***** SOURCE MATERIAL

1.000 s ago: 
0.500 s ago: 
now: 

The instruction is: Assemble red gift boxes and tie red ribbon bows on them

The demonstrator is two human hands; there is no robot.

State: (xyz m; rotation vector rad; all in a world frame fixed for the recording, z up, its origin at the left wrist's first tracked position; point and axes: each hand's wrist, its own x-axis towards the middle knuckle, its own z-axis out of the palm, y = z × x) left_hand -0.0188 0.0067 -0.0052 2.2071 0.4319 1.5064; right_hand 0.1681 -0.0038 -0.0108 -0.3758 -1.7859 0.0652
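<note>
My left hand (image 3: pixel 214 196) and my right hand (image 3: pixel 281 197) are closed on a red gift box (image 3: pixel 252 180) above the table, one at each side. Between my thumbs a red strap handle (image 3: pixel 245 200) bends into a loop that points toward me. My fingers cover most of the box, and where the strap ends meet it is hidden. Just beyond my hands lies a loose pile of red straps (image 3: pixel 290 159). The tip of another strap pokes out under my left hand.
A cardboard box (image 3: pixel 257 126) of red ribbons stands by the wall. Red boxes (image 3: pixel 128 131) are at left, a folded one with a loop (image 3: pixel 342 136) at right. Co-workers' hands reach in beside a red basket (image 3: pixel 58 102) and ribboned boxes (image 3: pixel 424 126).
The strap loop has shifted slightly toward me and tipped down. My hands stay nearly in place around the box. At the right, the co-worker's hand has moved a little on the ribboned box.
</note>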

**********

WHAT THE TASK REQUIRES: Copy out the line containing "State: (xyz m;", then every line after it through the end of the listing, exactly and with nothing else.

RESULT FOR THIS EXERCISE:
State: (xyz m; rotation vector rad; all in a world frame fixed for the recording, z up, its origin at the left wrist's first tracked position; point and axes: each hand's wrist, its own x-axis towards the middle knuckle, its own z-axis out of the palm, y = z × x) left_hand -0.0188 0.0067 -0.0052 2.2071 0.4319 1.5064; right_hand 0.1681 -0.0038 -0.0108 -0.3758 -1.7859 0.0652
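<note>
My left hand (image 3: pixel 214 196) and my right hand (image 3: pixel 281 197) are closed on a red gift box (image 3: pixel 252 180) above the table, one at each side. Between my thumbs a red strap handle (image 3: pixel 245 200) bends into a loop that points toward me. My fingers cover most of the box, and where the strap ends meet it is hidden. Just beyond my hands lies a loose pile of red straps (image 3: pixel 290 159). The tip of another strap pokes out under my left hand.
A cardboard box (image 3: pixel 257 126) of red ribbons stands by the wall. Red boxes (image 3: pixel 128 131) are at left, a folded one with a loop (image 3: pixel 342 136) at right. Co-workers' hands reach in beside a red basket (image 3: pixel 58 102) and ribboned boxes (image 3: pixel 424 126).
The strap loop has shifted slightly toward me and tipped down. My hands stay nearly in place around the box. At the right, the co-worker's hand has moved a little on the ribboned box.
</note>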

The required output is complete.